*Work instruction*: Could you transcribe each record below exactly as written, setting the pictures aside?

-- Available data follows --

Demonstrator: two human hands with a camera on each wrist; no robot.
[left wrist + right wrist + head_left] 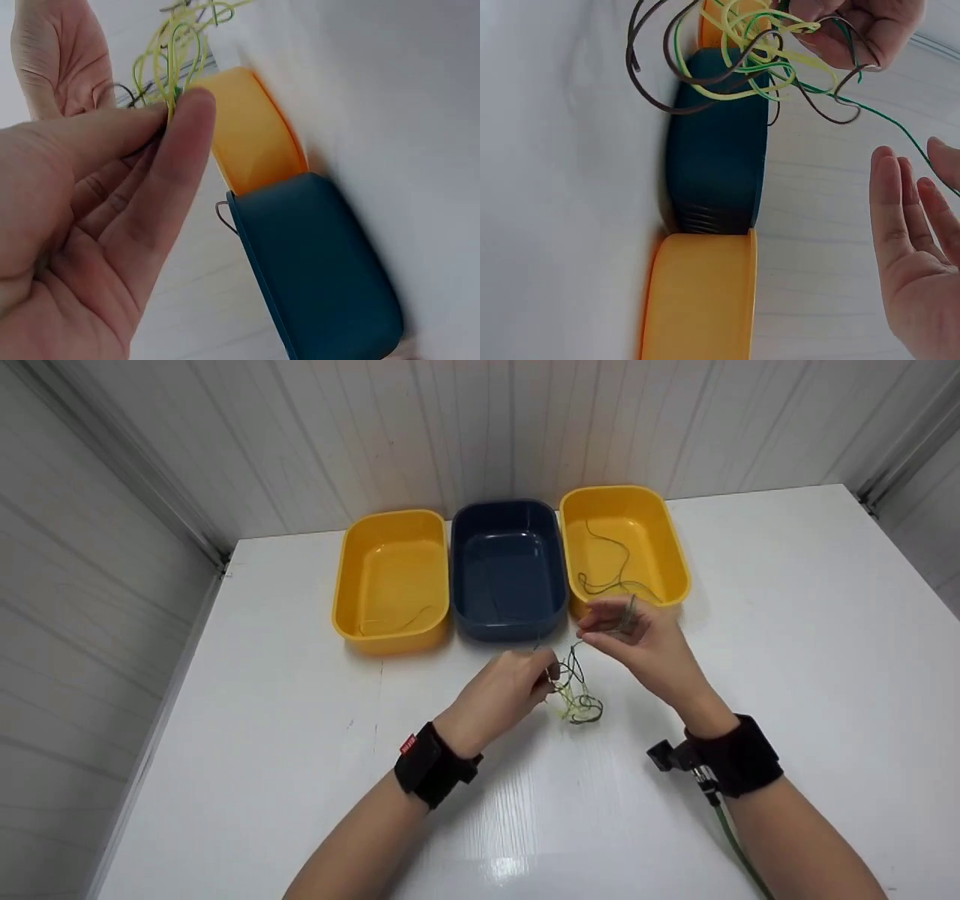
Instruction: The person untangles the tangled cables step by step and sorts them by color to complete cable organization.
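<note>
Beyond both hands, on the white surface [750, 607], three tubs stand in a row: a yellow tub [391, 577], a dark blue tub [508, 566] and a second yellow tub [622, 547] with loose strands inside. Just below the left hand [504, 690], whose grip pinches it between thumb and fingertips, hangs a tangle of thin wires [576, 690], yellow-green, dark green and brown. The right hand [637, 641] pinches one green strand [889, 124] leading up from that tangle.
</note>
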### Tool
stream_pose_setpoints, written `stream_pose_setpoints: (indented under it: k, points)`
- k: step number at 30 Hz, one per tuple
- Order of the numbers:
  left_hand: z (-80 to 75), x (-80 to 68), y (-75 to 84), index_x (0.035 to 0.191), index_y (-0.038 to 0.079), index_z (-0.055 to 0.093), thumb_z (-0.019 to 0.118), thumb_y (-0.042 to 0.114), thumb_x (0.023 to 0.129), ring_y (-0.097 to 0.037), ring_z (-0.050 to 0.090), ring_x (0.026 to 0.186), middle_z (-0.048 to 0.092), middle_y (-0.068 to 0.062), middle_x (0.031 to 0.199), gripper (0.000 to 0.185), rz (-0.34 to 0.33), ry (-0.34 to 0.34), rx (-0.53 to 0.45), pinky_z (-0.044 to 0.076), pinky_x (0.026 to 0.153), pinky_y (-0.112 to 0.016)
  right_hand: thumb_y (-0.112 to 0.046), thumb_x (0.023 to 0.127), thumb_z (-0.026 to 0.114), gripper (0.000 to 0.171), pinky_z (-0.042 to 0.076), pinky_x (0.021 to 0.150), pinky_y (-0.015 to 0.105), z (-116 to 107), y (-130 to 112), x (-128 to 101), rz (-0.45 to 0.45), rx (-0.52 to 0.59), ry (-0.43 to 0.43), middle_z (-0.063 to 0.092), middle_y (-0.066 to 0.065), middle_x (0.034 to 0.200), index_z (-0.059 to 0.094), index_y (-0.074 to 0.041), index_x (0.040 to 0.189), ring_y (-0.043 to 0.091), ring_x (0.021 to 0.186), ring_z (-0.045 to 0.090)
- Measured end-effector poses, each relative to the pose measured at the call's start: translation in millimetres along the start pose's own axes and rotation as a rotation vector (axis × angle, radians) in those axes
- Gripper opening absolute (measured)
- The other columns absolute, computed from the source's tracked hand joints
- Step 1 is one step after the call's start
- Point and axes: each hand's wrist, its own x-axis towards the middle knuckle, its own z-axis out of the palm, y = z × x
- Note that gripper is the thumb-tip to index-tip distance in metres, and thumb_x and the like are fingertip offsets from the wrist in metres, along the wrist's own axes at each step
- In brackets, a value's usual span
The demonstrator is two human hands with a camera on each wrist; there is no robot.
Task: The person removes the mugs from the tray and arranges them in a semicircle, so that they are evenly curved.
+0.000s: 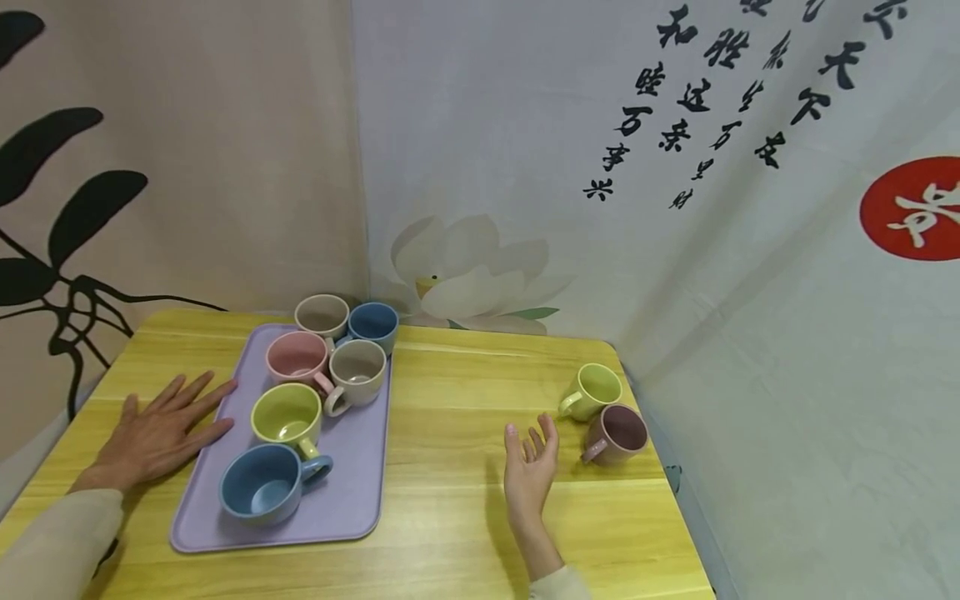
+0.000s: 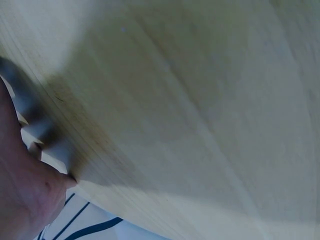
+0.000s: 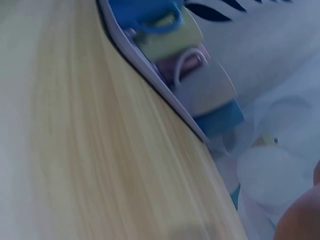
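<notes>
A yellow wood-grained table (image 1: 442, 517) carries a lilac rectangular tray (image 1: 351, 493), whose rim lies under two fingertips of the left hand (image 1: 159, 437). Just right of the fingers of the right hand (image 1: 529, 479), a glossy yellow-green rounded mug (image 1: 592, 393) and a glossy mauve rounded mug (image 1: 618, 437) stand upright side by side.

We list: one lilac tray (image 1: 352, 492); two blue mugs (image 1: 260, 482); two beige mugs (image 1: 358, 373); two yellow-green mugs (image 1: 287, 414); one pink mug (image 1: 297, 357); one mauve mug (image 1: 617, 433); yellow wood-grained table (image 1: 450, 400); pale backdrop (image 1: 480, 125), black characters (image 1: 694, 97), red disc (image 1: 877, 204).
</notes>
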Motion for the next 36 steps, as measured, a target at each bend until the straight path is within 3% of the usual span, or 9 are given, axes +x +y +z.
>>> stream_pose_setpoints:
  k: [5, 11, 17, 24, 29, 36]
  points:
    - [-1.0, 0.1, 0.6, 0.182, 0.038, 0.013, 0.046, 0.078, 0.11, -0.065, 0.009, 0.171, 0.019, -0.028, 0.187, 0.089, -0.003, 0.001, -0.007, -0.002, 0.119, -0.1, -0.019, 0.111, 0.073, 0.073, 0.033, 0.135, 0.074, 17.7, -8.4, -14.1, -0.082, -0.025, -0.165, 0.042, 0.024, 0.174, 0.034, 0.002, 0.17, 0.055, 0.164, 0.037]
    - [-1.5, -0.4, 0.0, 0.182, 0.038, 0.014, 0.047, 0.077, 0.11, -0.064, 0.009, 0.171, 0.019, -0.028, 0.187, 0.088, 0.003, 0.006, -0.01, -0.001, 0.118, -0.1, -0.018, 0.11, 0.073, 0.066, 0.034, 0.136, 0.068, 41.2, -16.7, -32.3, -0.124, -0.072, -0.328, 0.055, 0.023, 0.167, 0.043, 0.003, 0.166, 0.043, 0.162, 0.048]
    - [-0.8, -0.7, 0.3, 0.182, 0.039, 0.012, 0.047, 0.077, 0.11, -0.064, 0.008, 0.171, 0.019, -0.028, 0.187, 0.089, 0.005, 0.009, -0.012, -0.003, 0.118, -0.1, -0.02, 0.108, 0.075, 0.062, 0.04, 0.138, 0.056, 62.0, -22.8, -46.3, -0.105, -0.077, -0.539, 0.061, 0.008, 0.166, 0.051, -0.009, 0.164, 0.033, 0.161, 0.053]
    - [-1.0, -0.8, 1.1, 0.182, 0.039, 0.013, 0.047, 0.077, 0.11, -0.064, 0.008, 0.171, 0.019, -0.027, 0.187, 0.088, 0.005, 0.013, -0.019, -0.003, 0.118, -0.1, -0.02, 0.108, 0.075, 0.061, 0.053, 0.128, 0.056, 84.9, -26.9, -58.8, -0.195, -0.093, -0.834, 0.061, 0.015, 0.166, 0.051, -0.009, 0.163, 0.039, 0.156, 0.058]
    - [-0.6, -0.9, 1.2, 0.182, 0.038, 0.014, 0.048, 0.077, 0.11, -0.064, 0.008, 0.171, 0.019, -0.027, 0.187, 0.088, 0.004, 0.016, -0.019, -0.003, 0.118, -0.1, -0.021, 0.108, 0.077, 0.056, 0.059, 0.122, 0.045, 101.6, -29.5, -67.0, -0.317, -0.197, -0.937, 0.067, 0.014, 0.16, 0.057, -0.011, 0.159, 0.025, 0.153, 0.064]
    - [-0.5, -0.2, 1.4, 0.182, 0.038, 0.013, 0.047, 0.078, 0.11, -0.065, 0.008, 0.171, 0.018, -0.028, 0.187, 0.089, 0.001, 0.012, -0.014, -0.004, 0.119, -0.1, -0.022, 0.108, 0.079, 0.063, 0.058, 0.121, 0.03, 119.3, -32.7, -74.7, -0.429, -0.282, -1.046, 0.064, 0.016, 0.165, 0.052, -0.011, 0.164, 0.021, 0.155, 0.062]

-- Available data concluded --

*Answer*:
Demonstrator: two human hands with a camera on each wrist; no robot.
[left wrist + right wrist + head_left] 
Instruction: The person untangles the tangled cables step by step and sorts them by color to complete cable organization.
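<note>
Beyond both hands, on the white surface [750, 607], three tubs stand in a row: a yellow tub [391, 577], a dark blue tub [508, 566] and a second yellow tub [622, 547] with loose strands inside. Just below the left hand [504, 690], whose grip pinches it between thumb and fingertips, hangs a tangle of thin wires [576, 690], yellow-green, dark green and brown. The right hand [637, 641] pinches one green strand [889, 124] leading up from that tangle.
</note>
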### Tool
stream_pose_setpoints, written `stream_pose_setpoints: (indented under it: k, points)`
- k: step number at 30 Hz, one per tuple
- Order of the numbers:
  left_hand: z (-80 to 75), x (-80 to 68), y (-75 to 84), index_x (0.035 to 0.191), index_y (-0.038 to 0.079), index_z (-0.055 to 0.093), thumb_z (-0.019 to 0.118), thumb_y (-0.042 to 0.114), thumb_x (0.023 to 0.129), ring_y (-0.097 to 0.037), ring_z (-0.050 to 0.090), ring_x (0.026 to 0.186), middle_z (-0.048 to 0.092), middle_y (-0.068 to 0.062), middle_x (0.031 to 0.199), gripper (0.000 to 0.185), rz (-0.34 to 0.33), ry (-0.34 to 0.34), rx (-0.53 to 0.45), pinky_z (-0.044 to 0.076), pinky_x (0.026 to 0.153), pinky_y (-0.112 to 0.016)
  right_hand: thumb_y (-0.112 to 0.046), thumb_x (0.023 to 0.127), thumb_z (-0.026 to 0.114), gripper (0.000 to 0.171), pinky_z (-0.042 to 0.076), pinky_x (0.021 to 0.150), pinky_y (-0.015 to 0.105), z (-116 to 107), y (-130 to 112), x (-128 to 101), rz (-0.45 to 0.45), rx (-0.52 to 0.59), ry (-0.43 to 0.43), middle_z (-0.063 to 0.092), middle_y (-0.066 to 0.065), middle_x (0.034 to 0.200), index_z (-0.059 to 0.094), index_y (-0.074 to 0.041), index_x (0.040 to 0.189), ring_y (-0.043 to 0.091), ring_x (0.021 to 0.186), ring_z (-0.045 to 0.090)
- Measured end-effector poses, each relative to the pose measured at the call's start: translation in millimetres along the start pose's own axes and rotation as a rotation vector (axis × angle, radians) in those axes
- Gripper opening absolute (measured)
- The other columns absolute, computed from the source's tracked hand joints
- Step 1 is one step after the call's start
- Point and axes: each hand's wrist, its own x-axis towards the middle knuckle, its own z-axis out of the palm, y = z × x
- Note that gripper is the thumb-tip to index-tip distance in metres, and thumb_x and the like are fingertip offsets from the wrist in metres, along the wrist's own axes at each step
- In brackets, a value's usual span
The demonstrator is two human hands with a camera on each wrist; there is no robot.
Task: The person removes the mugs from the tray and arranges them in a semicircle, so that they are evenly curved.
+0.000s: 
+0.000s: 
+0.000s: 
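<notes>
A yellow wood-grained table (image 1: 442, 517) carries a lilac rectangular tray (image 1: 351, 493), whose rim lies under two fingertips of the left hand (image 1: 159, 437). Just right of the fingers of the right hand (image 1: 529, 479), a glossy yellow-green rounded mug (image 1: 592, 393) and a glossy mauve rounded mug (image 1: 618, 437) stand upright side by side.

We list: one lilac tray (image 1: 352, 492); two blue mugs (image 1: 260, 482); two beige mugs (image 1: 358, 373); two yellow-green mugs (image 1: 287, 414); one pink mug (image 1: 297, 357); one mauve mug (image 1: 617, 433); yellow wood-grained table (image 1: 450, 400); pale backdrop (image 1: 480, 125), black characters (image 1: 694, 97), red disc (image 1: 877, 204).
</notes>
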Motion for the next 36 steps, as measured, a target at each bend until the straight path is within 3% of the usual span, or 9 are given, axes +x +y +z.
>>> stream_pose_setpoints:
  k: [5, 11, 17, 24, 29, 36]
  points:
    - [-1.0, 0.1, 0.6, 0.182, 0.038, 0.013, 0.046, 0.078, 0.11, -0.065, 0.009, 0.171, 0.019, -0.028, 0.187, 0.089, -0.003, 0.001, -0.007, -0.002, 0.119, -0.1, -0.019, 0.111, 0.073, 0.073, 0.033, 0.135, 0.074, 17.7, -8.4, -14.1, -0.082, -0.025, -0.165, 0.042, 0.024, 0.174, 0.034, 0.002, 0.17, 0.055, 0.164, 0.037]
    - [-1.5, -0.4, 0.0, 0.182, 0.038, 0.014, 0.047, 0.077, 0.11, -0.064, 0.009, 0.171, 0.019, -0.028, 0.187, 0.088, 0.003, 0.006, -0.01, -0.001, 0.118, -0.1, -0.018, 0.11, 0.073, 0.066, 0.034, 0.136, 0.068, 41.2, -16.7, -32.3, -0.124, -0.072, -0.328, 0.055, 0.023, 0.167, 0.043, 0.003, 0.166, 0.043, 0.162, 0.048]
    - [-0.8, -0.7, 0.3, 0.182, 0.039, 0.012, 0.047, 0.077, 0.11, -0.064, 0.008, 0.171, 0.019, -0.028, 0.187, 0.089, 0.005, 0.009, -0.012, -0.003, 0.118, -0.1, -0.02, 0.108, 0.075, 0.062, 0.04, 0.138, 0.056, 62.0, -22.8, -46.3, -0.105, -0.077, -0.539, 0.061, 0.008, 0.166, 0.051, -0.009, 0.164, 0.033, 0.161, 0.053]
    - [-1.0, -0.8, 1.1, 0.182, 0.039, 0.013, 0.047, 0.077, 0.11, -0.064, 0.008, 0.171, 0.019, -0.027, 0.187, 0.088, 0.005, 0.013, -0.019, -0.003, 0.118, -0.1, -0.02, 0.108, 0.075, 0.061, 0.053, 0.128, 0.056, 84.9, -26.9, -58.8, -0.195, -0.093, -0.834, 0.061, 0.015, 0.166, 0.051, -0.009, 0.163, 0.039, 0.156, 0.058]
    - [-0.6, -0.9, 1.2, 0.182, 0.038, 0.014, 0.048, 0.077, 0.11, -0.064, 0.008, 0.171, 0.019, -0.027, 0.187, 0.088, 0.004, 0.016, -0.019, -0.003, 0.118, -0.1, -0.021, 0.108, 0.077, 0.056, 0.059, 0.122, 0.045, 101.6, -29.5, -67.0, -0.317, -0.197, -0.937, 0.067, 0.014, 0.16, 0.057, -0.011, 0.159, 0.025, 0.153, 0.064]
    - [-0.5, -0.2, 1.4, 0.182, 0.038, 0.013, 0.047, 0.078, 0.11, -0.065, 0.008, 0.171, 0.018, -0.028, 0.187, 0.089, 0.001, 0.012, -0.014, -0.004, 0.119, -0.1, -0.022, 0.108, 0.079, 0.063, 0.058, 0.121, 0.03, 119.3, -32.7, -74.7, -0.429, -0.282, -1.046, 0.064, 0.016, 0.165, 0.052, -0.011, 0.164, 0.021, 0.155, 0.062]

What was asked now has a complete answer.